L’expulsion est ordonnée dans les conditions de droit commun, à défaut de libération volontaire des lieux dans les deux mois suivant la signification d’un commandement de quitter les lieux. Le tribunal rejette la demande d’astreinte, qu’il estime « insuffisamment justifiée tant dans son principe que dans son montant ».
Cette décision de rejet de l’astreinte illustre le pouvoir d’appréciation du juge. L’astreinte constitue une mesure de contrainte dont le prononcé n’est pas automatique. Le bailleur doit démontrer que les voies d’exécution ordinaires seraient insuffisantes à garantir l’effectivité de la décision. En l’espèce, l’absence de la locataire à l’audience n’a pas permis d’établir qu’elle opposerait une résistance particulière à son départ.

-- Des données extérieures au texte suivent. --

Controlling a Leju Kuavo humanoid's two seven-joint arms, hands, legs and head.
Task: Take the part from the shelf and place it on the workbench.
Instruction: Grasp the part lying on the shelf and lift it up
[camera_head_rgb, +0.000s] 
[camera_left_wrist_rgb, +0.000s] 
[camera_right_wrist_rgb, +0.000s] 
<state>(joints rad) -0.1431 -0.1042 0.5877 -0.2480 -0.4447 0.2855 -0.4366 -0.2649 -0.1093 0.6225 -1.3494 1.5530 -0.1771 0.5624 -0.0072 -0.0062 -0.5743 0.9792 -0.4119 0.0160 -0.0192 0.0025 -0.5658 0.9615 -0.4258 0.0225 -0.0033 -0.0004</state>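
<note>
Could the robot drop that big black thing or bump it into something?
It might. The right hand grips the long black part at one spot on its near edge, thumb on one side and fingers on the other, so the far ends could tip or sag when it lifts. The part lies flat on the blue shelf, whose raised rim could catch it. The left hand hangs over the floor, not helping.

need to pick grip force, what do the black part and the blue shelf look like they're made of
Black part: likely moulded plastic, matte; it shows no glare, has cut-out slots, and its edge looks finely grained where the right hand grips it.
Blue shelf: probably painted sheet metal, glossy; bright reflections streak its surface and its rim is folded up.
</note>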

S’agissant du sort des meubles, le tribunal juge qu’« il n’y a lieu à statuer » sur cette question, « à ce stade hypothétique et déjà réglé par les dispositions du code des procédures civiles d’exécution ». Cette motivation rappelle utilement que les articles L. 433-1 et suivants du Code des procédures civiles d’exécution organisent le sort des meubles sans qu’une autorisation judiciaire préalable soit nécessaire.
B. La fixation de la créance locative et de l’indemnité d’occupation
Le tribunal condamne la locataire au paiement de la somme de 13 888,09 euros, correspondant à l’arriéré constitué depuis l’entrée en jouissance du nouveau bailleur jusqu’à la mensualité de mars 2025. Cette somme porte intérêts au taux légal à compter du commandement de payer pour la fraction alors exigible, et du jugement pour le surplus, conformément aux articles 1231-6 et 1231-7 du Code civil. La capitalisation des intérêts est refusée.
Pour la période postérieure, le tribunal fixe une indemnité d’occupation mensuelle égale au « montant résultant du loyer et des charges tel qu’il aurait été si le contrat s’était poursuivi ». Cette solution correspond à la jurisprudence constante selon laquelle l’indemnité d’occupation due par l’occupant sans titre équivaut à la valeur locative du bien, le loyer contractuel constituant un indice pertinent de cette valeur.
Le tribunal refuse d’autoriser le bailleur à conserver le dépôt de garantie, rappelant que celui-ci « ne pourra être conservé que si Madame [la locataire] reste redevable d’un arriéré locatif à sa sortie des lieux, en application de l’article 22 de la loi du 06 juillet 1989 ». Cette précision rappelle que le dépôt de garantie a vocation à garantir l’exécution des obligations locatives et non à constituer un acompte sur la créance du bailleur avant l’état des lieux de sortie.